Pour la première édition de son festival, Le Balcon est soutenu par le programme Cerni du Ministère de la Culture, la Caisse des Dépots, la Fondation Fiminco, la Fondation Singer-Polignac, la Sacem, Areitec, Sonic Emotion & La Muse en Circuit. 

Jakob Lenz raconte l’histoire d’une jeunesse frappée par la malédiction du génie.

L’homme a existé, il était l’un des dramaturges les plus brillants du XVIIIe siècle, et d’aucuns disaient que son intelligence était plus prodigieuse encore que celle de Goethe, dont il fut le fraternel ami avant que celui-ci ne rompe avec lui et le vilipende. Lenz avait le visage angélique d’un enfant et était atteint d’un mal bien obscur, qu’on ne nommait pas encore schizophrénie.
La trame de notre histoire relate un épisode tardif de la vie de Lenz : au début de l’hiver 1778, le héros marche dans les montagnes, à la recherche d’un village au cœur des Vosges où, peut-être, il trouvera le salut. Dans ce village, il est protégé et soigné par le pasteur Oberlin, et martyrisé par le visiteur Kaufmann, ainsi que par ses pensées incohérentes et ses émotions instables et cruelles.
Jakob Lenz, c’est de fait une transmission entre trois jeunes génies de la tradition allemande. Georg Büchner, dans le temps de sa très brève existence, a vite compris l’importance de ce personnage historique et de sa souffrance si aiguë, si singulière. Il a tiré de cette histoire et de ses rares sources un texte d’une élévation, d’une concision et d’une poésie violente et douce. Ce texte est aujourd’hui l’un des plus importants de la littérature allemande. Il fut repris par l’écrivain Michael Fröhling, qui le transforma en livret cousu de dialogues flottants, glacials, éthérés.
Wolfgang Rihm est le dernier jeune homme de cette tradition qui traverse les siècles. À l’époque de la composition, il a précisément l’âge du héros. Il est d’une certaine manière naturel que cette pièce ait été assemblée par des artiste vingtenaires : c’est une période de la vie où les symptômes schizophréniques éclatent fréquemment, après des signes avant-coureurs à l’adolescence.
Une des particularités de la musique de Rihm est de retranscrire à merveille la diversité des voix intérieures qui tourmentent Jakob Lenz. Comment exprimer la folie sur une partition ? Par ce chœur de six voix, auquel répondent parfois quelques enfants aux paroles déchirantes. Par ces harmonies vocales complexes, par ces trois violoncelles déchaînés, complétés par vents, percussions et clavecin. Wolfgang Rihm est peut-être le compositeur de l’interdisciplinarité en art : peu de compositeurs savent saisir comme lui l’essence d’un texte ou d’un tableau. De la même manière que l’âme de Lenz est piquée par les voix de sa conscience, l’écriture du jeune Rihm est traversée d’une multitude d’inspirations musicales et artistiques.

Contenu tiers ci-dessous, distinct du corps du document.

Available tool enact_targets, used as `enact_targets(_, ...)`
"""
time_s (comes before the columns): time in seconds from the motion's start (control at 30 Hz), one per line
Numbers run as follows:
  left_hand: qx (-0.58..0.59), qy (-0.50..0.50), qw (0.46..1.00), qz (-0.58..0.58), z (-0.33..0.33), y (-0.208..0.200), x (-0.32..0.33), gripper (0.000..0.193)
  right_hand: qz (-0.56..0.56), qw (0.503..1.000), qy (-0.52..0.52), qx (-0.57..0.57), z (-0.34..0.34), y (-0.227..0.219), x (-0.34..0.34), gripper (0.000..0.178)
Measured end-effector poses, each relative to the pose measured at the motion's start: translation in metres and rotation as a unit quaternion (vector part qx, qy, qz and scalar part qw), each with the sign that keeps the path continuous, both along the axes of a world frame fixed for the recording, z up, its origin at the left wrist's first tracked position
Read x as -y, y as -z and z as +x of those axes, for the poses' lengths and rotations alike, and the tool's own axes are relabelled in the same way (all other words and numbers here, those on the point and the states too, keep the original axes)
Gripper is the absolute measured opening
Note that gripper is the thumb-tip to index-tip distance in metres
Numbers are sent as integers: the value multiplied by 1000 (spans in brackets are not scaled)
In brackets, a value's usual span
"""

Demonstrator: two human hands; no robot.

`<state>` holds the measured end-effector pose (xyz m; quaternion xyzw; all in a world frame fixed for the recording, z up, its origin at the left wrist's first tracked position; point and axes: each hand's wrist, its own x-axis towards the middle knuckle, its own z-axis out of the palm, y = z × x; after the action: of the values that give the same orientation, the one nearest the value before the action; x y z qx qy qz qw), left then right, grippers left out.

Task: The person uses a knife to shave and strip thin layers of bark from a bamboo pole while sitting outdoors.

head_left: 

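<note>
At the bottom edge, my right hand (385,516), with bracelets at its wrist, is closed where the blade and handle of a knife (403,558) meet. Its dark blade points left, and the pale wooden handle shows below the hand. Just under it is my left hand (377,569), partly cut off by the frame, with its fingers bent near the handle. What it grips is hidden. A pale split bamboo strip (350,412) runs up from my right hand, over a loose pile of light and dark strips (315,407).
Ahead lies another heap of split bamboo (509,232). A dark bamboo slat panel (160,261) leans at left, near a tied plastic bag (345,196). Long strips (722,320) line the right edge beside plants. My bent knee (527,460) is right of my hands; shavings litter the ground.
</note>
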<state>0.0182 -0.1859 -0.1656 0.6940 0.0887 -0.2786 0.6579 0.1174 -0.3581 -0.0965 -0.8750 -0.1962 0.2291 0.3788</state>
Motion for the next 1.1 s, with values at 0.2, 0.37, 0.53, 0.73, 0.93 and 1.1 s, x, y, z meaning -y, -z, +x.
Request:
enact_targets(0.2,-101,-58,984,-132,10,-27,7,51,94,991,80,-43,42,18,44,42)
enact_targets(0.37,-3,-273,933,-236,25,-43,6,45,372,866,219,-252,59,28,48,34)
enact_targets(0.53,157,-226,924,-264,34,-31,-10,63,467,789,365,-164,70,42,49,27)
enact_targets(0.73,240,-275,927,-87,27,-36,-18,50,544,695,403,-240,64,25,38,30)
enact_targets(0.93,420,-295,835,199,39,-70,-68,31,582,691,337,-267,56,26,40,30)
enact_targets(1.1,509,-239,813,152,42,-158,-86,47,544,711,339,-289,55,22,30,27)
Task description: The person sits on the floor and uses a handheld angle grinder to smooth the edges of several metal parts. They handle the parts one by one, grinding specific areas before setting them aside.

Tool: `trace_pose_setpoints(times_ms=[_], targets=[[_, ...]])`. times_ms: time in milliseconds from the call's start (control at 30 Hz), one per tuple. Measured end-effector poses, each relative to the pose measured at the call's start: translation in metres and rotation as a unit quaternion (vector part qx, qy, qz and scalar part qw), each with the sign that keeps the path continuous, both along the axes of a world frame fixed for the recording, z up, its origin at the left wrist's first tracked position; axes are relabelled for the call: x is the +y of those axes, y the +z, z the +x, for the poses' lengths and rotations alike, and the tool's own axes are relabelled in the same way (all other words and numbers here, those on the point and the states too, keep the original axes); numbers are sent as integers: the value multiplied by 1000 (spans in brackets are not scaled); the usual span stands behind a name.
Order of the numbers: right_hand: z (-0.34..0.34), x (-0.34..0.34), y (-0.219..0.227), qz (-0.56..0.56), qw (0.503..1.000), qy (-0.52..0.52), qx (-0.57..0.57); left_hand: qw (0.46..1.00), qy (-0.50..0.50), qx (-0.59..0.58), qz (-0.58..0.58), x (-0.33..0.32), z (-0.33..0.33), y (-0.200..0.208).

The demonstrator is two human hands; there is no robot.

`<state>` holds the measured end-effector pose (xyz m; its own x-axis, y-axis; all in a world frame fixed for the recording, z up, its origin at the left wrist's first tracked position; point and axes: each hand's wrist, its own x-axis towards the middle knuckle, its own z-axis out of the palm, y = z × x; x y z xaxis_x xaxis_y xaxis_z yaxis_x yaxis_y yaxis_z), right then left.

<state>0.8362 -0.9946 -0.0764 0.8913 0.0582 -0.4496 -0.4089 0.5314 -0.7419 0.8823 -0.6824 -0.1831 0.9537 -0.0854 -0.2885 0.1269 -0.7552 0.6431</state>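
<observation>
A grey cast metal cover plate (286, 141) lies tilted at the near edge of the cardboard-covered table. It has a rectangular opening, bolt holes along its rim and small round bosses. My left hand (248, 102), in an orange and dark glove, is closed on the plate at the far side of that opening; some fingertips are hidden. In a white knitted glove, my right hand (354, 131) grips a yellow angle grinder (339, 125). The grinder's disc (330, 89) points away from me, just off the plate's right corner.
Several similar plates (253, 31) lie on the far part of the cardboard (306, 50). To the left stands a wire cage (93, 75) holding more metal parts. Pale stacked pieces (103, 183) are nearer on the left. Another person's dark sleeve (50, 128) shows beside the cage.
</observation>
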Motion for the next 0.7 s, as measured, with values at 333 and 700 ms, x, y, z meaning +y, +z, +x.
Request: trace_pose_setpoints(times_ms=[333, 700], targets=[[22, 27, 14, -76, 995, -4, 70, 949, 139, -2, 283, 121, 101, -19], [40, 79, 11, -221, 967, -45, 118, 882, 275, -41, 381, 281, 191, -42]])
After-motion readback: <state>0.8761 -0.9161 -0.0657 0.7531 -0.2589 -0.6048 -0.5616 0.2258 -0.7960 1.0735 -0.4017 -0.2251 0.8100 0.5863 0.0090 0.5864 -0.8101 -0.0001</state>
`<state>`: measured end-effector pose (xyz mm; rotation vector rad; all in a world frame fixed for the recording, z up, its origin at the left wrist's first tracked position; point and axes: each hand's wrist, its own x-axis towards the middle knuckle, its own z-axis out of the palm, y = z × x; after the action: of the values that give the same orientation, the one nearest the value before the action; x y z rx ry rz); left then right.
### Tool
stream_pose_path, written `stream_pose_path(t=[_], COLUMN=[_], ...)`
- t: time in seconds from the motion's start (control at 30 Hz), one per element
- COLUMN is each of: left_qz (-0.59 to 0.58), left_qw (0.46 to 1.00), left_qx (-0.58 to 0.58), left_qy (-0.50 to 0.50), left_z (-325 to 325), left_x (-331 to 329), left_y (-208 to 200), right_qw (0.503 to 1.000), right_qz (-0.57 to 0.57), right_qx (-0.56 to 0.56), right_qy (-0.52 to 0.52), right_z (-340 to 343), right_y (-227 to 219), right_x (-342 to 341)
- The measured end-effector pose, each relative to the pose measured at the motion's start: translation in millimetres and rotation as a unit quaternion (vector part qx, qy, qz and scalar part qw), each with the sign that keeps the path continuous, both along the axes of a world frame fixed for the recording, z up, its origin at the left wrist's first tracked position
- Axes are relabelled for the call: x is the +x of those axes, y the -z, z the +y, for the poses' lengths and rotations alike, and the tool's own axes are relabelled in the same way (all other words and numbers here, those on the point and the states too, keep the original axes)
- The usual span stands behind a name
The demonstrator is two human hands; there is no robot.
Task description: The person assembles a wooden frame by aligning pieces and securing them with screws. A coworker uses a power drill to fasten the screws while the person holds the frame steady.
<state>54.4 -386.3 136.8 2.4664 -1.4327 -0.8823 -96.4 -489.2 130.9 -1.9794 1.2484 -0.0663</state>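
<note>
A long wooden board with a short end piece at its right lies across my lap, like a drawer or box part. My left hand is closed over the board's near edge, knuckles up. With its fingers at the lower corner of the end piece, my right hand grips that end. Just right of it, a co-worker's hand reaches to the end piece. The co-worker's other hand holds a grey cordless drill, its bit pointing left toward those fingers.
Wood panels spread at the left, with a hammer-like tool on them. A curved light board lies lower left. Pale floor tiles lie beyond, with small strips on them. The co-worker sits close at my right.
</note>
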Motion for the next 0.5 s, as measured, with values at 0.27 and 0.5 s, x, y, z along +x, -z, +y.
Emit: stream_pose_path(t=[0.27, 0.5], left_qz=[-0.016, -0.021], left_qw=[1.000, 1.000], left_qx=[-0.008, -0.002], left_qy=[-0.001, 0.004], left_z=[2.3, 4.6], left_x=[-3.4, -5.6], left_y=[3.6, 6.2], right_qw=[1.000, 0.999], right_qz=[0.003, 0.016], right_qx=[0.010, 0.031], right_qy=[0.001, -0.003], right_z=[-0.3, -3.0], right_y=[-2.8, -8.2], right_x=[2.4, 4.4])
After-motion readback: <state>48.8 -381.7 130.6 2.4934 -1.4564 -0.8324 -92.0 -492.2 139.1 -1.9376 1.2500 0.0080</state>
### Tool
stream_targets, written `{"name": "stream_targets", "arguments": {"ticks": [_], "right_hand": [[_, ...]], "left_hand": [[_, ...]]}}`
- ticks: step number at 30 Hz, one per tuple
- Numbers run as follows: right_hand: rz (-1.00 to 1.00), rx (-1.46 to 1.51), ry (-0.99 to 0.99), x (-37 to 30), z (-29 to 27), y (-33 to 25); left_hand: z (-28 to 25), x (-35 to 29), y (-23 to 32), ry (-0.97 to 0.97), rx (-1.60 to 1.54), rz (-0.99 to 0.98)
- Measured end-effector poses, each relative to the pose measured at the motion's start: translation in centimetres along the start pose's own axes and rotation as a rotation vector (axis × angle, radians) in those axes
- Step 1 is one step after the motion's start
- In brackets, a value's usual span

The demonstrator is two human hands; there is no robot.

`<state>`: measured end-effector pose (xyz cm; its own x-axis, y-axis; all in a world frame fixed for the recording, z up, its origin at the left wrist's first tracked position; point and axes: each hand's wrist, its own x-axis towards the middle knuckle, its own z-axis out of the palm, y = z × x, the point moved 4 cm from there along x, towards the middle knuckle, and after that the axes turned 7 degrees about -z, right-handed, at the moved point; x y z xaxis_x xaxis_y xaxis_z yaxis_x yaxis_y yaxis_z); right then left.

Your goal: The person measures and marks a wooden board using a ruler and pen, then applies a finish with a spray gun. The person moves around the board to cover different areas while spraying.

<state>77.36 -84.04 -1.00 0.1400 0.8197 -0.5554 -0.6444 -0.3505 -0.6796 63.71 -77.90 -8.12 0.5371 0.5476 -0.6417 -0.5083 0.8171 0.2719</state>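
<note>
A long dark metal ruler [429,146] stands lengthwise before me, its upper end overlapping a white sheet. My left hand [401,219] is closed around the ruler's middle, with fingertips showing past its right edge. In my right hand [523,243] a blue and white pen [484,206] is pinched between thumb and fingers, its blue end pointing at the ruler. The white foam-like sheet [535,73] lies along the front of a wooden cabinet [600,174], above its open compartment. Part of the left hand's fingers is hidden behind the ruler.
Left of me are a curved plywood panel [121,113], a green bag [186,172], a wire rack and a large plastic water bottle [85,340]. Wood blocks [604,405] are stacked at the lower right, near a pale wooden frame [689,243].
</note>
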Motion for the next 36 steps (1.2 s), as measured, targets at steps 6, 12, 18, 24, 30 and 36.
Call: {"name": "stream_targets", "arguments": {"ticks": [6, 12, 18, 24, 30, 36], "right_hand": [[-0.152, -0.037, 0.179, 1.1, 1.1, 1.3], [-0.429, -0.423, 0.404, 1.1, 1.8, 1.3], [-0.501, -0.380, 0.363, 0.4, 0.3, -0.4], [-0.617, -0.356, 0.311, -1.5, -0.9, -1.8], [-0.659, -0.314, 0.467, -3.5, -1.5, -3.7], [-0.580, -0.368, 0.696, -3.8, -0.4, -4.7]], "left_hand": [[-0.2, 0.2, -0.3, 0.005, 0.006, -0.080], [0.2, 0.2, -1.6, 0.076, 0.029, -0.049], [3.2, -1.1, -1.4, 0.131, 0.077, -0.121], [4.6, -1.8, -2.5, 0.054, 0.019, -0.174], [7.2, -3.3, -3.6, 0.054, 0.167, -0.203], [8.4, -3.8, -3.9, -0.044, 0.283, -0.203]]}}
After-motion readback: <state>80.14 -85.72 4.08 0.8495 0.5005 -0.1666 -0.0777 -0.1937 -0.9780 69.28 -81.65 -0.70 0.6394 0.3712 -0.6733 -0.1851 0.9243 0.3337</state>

Le Jakob Lenz du Balcon est enfin une rencontre entre un personnage et un interprète, Vincent Vantyghem, chanteur et…docteur spécialisé en psychiatrie. Qui de plus indiqué, pour incarner la folie, qu’un homme qui l’observe et la soigne ? Ce rôle, en plus de lui demander une préparation technique intense, est certainement pour lui l’occasion d’une réflexion et d’une expérience physique et philosophique de la folie. La mise en scène vidéo de NIETO permet, elle, une transformation totale de l’espace de la salle de concert, la faisant ainsi tenir tout entière dans le crâne de Lenz et donc de son interprète.
Du cas Jakob Lenz, il ne reste en définitive qu’une chose, résumée par Büchner dans le texte initial : « une beauté infinie qui passe d’une forme dans l’autre ».

« Büchner’s Lenz is a description of the conditions within a process of collapse, moments of destruction already occurred but not yet accepted, evident in the points of contact with the environment. And it was those points of contact which Michael Fröhling attempted to reconstruct onstage.

The musical consequence : an hour of extreme chamber music. Although Lenz acts on many levels – or tries to or believes he is – he has no room to manoeuvre. That is why he is also tightly interwoven in his sonic surroundings; the voices which only he hears are just as much himself as the two men with whom he foregathers. They evoke responses which he deeply desires.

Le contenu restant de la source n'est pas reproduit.